▶ **Your assignment**
Using the data beneath this instruction, retype only the lines from the one that contains "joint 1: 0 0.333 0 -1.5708" down to the one that contains "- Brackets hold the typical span", both included, exactly as they appear.

▶ **Data section**

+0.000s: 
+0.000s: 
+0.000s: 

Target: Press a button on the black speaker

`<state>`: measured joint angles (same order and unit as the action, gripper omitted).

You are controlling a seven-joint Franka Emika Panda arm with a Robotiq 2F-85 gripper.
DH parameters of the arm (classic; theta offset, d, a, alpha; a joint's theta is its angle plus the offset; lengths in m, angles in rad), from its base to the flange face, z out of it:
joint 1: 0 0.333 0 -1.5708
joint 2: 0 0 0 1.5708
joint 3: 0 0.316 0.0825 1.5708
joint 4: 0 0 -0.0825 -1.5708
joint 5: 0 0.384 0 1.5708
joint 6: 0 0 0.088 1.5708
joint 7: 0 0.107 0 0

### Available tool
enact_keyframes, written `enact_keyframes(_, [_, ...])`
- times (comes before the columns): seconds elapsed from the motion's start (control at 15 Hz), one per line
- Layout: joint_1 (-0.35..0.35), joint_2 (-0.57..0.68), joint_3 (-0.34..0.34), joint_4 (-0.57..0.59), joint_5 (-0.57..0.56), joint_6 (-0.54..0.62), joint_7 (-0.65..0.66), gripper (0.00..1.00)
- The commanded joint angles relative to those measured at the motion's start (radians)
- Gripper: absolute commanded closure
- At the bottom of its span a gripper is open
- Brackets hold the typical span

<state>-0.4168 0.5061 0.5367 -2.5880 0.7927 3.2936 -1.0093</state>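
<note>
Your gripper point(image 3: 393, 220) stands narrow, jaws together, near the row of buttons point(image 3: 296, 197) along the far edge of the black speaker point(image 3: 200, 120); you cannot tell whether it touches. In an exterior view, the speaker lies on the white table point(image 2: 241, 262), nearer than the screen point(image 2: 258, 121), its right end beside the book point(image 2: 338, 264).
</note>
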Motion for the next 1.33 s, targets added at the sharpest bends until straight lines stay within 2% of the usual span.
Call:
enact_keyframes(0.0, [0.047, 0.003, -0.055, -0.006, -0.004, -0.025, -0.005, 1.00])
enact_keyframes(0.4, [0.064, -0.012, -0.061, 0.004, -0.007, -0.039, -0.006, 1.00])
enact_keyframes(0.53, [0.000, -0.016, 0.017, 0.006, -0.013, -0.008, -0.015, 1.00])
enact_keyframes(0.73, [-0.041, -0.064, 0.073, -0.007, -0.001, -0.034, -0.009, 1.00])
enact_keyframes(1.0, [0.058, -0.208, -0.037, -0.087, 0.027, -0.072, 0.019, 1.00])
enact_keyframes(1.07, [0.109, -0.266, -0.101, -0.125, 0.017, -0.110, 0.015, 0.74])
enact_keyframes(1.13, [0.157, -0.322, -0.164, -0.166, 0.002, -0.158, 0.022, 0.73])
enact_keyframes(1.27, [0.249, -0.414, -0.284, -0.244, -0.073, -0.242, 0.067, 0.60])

▶ **Written answer**
joint 1: 0 0.333 0 -1.5708
joint 2: 0 0 0 1.5708
joint 3: 0 0.316 0.0825 1.5708
joint 4: 0 0 -0.0825 -1.5708
joint 5: 0 0.384 0 1.5708
joint 6: 0 0 0.088 1.5708
joint 7: 0 0.107 0 0

### Available tool
enact_keyframes, written `enact_keyframes(_, [_, ...])`
- times (comes before the columns): seconds elapsed from the motion's start (control at 15 Hz), one per line
- Layout: joint_1 (-0.35..0.35), joint_2 (-0.57..0.68), joint_3 (-0.34..0.34), joint_4 (-0.57..0.59), joint_5 (-0.57..0.56), joint_6 (-0.54..0.62), joint_7 (-0.65..0.66), gripper (0.00..1.00)
- The commanded joint angles relative to those measured at the motion's start (radians)
- Gripper: absolute commanded closure
- At the bottom of its span a gripper is open
- Brackets hold the typical span

No more output is required for this exercise.